A análise da Fitch Ratings ressalta que 38% das degradações da categoria ‘BB’ resultaram em default, com causas primárias incluindo riscos soberanos, ambientes operacionais adversos e questões relacionadas à gestão e governança.

“As pressões macroeconômicas e as instabilidades políticas foram responsáveis por 68% das degradações da categoria ‘BB'”, aponta Garza.

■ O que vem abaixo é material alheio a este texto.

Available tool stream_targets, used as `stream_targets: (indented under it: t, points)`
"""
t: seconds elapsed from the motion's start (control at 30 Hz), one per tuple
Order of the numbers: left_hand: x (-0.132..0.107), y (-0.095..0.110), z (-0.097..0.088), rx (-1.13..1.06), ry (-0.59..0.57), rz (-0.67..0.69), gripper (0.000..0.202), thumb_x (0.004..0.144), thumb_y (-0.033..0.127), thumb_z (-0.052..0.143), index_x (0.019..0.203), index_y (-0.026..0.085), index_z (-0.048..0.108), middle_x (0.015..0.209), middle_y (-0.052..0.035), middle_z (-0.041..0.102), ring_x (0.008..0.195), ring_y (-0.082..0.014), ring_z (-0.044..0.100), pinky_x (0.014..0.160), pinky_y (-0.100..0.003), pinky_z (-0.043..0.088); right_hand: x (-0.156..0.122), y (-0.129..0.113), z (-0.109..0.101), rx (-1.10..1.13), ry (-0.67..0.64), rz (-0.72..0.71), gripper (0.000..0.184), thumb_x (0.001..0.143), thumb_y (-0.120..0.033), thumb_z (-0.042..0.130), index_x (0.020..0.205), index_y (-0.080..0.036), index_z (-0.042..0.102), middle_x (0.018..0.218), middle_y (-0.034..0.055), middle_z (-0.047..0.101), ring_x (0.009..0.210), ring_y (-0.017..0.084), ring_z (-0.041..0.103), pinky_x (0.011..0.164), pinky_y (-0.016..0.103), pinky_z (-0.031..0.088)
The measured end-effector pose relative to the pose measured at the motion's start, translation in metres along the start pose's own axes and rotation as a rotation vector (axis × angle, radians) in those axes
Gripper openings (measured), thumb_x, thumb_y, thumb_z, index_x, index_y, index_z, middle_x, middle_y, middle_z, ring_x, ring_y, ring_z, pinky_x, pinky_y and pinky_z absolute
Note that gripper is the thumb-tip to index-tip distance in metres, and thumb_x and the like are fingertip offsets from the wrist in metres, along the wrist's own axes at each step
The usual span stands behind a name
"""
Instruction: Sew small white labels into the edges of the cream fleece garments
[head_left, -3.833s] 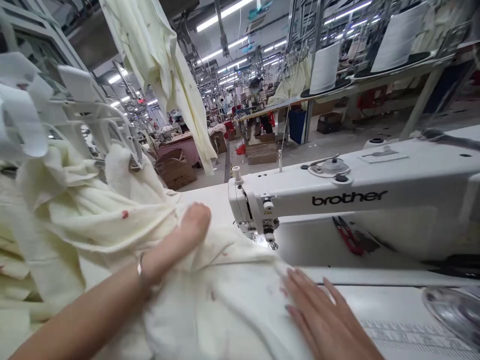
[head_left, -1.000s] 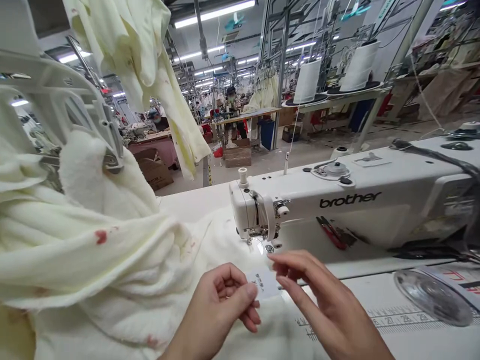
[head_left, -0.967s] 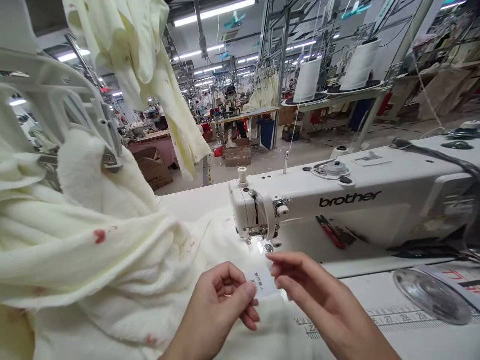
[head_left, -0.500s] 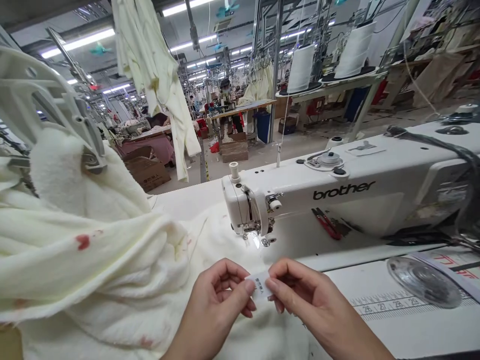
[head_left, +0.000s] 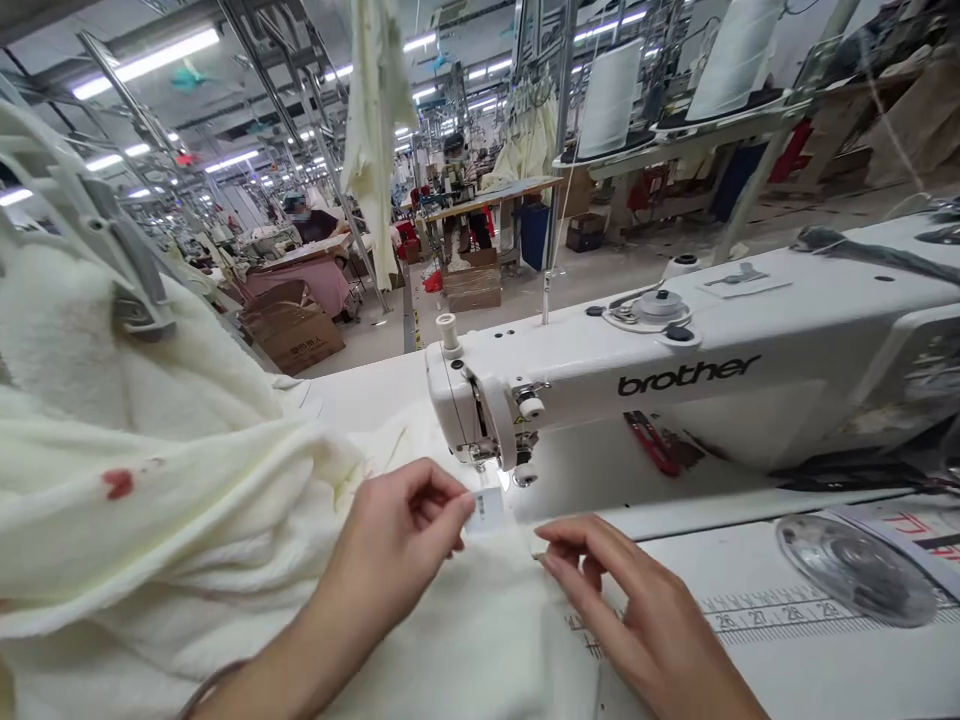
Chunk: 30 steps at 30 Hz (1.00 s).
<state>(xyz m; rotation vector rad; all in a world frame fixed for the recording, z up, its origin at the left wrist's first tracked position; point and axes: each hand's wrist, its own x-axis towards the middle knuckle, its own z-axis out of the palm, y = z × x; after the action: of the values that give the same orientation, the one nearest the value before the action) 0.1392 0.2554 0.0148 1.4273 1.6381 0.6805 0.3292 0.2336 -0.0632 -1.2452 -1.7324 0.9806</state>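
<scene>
My left hand [head_left: 409,525] pinches a small white label [head_left: 487,510] with dark print by its left edge, just in front of the needle area of the white sewing machine [head_left: 480,420]. Beneath the label lies cream plush fabric [head_left: 480,620], which spreads left into a heap with a red heart-shaped mark. My right hand [head_left: 615,590] is closed at thumb and forefinger on the fabric's right edge, a little apart from the label. The needle tip itself is too small to make out.
Red-handled thread snips [head_left: 652,443] lie behind the machine's throat. A clear round dish [head_left: 855,570] sits at right beside a printed ruler [head_left: 780,615]. A pale clamp frame [head_left: 112,230] stands at left. Thread cones [head_left: 611,100] rise behind, and a person sits at a far table.
My left hand has carried the label up and forward to the needle area. My right hand has let go of the label and now pinches the fabric edge. The view has shifted slightly.
</scene>
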Motion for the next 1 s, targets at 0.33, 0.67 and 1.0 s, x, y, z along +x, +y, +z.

No Brasil, 57% das empresas degradadas da categoria ‘BB’ para níveis inferiores acabaram em default, refletindo a vulnerabilidade do ambiente econômico local.

O relatório também examina a distribuição setorial das degradações, destacando que os setores de energia, transporte, utilidades elétricas, recursos naturais, imobiliário e telecomunicações foram os mais afetados. Esses setores, coletivamente, representaram dois terços dos defaults entre os emissores da categoria ‘BB’ durante o período analisado.

“A exposição à volatilidade soberana e macroeconômica, indústrias cíclicas expostas a commodities e mercados globais, além de estratégias de gestão e ESG mais agressivas, desempenharam um papel significativo nas degradações”, explica Medrano.